To Tom Redd: what you are suggesting is with section breaks. Tha is indeed the easiest way but not what they were looking for :-)


2016-07-13 05:50:01

Ondrej

I switched to field code view, added a new field, entered the above written code and then cut-pasted a page break into it instead of the <page break> text. When I switched back to normal view and right-clicked it to update the field, my MS Word 2010 completely hangs. I have to kill the process. So this solution sadly does not work for me.. I guess I'll have to go with the section breaks or do it manually..


2014-03-02 13:46:37

Tom Redd

There is a much easier way to accomplish this task. You simple need to insert the break that goes to even or odd pages which every you prefer.

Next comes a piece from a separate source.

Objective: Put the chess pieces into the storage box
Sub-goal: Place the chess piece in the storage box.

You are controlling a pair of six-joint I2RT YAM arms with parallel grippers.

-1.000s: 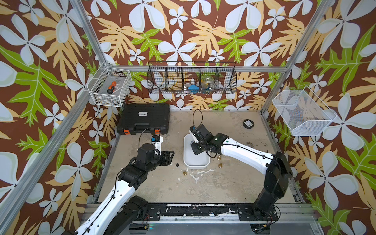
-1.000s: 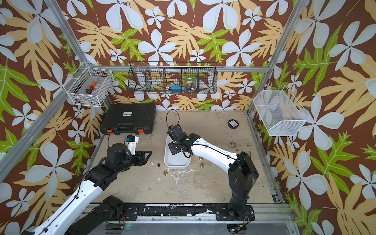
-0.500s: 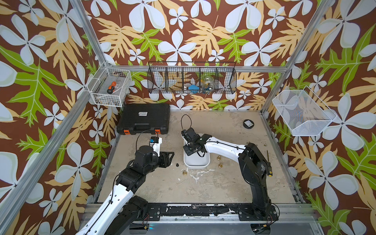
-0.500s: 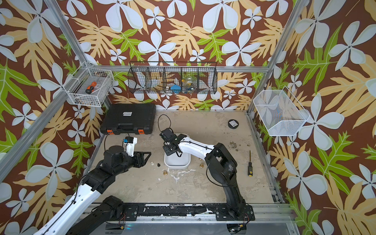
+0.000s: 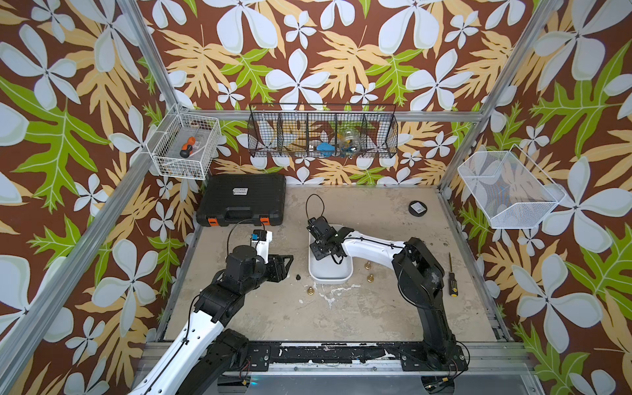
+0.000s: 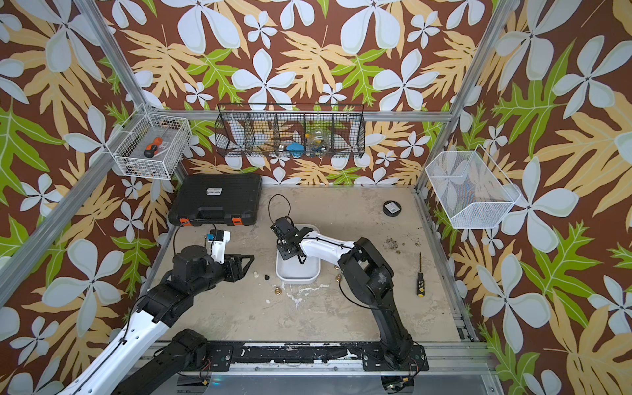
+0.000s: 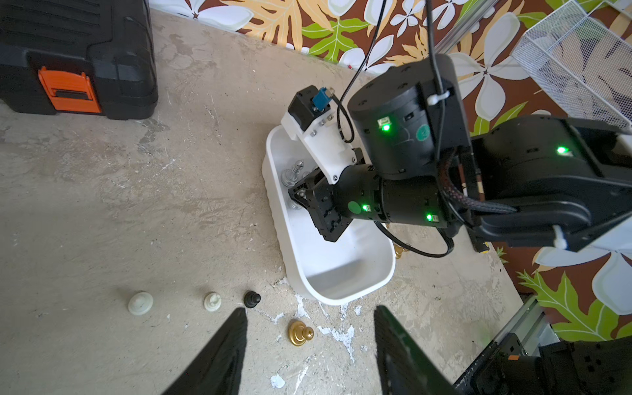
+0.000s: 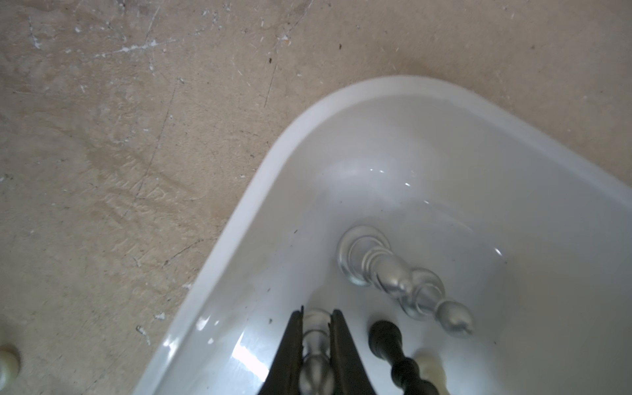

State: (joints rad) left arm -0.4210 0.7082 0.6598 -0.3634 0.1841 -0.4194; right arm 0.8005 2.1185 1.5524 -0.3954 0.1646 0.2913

have the curser where you want to go to the next page. Click the page layout tab. In the page set up group click breaks. At the bottom are two breaks that can be added. One breaks the page to the next even page, and the other breaks the page to the next odd page.


2014-03-01 18:40:18

synr

"I'd like to use this, Allen, but need more information. Where do I put this field code? And what do you mean by "actual, physical page break"? "


2014-02-22 13:13:59

Linda

Thanks for this great tip, Mr. Wyatt. I understand the concept of inserting field code to force chapter start, but was wondering where is the best place to insert the field code. Should it be inserted in the page header or in the actual page text?